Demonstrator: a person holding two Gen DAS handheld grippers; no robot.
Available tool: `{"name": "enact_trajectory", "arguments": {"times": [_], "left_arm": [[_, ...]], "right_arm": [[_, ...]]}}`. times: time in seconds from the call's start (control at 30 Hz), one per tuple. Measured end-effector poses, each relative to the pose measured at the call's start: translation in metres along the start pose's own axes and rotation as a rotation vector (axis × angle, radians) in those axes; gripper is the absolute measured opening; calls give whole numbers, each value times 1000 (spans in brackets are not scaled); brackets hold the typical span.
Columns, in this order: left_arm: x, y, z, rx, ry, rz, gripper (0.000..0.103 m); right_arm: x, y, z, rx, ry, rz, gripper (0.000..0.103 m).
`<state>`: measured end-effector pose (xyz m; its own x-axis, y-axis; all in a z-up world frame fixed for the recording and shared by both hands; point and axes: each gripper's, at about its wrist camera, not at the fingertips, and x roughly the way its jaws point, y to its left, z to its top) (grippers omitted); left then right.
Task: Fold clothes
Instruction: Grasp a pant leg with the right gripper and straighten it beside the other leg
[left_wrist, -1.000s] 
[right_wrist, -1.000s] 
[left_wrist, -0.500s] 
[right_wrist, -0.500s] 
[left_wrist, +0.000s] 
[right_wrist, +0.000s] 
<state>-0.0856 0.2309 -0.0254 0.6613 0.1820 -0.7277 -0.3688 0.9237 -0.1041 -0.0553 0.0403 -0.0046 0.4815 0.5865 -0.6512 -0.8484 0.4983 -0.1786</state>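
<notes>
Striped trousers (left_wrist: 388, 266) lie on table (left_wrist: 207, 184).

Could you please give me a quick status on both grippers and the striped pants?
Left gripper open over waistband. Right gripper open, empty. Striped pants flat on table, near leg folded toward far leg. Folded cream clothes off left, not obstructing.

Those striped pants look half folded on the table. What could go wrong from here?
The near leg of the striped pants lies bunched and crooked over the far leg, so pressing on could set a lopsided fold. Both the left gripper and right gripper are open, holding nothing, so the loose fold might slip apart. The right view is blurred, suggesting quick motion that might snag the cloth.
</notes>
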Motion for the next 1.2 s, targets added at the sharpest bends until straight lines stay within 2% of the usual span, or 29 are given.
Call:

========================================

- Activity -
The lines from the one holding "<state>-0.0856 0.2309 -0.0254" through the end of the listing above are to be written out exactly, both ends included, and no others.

- Solution to this task -
<state>-0.0856 0.2309 -0.0254 0.6613 0.1820 -0.7277 -0.3688 0.9237 -0.1041 -0.0553 0.0403 -0.0046 0.4815 0.5865 -0.6512 -0.8484 0.4983 -0.1786</state>
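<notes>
Striped trousers (left_wrist: 388, 266) lie on table (left_wrist: 207, 184).

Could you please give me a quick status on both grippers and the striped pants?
Left gripper open over waistband. Right gripper open, empty. Striped pants flat on table, near leg folded toward far leg. Folded cream clothes off left, not obstructing.

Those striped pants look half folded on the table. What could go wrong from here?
The near leg of the striped pants lies bunched and crooked over the far leg, so pressing on could set a lopsided fold. Both the left gripper and right gripper are open, holding nothing, so the loose fold might slip apart. The right view is blurred, suggesting quick motion that might snag the cloth.
</notes>
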Motion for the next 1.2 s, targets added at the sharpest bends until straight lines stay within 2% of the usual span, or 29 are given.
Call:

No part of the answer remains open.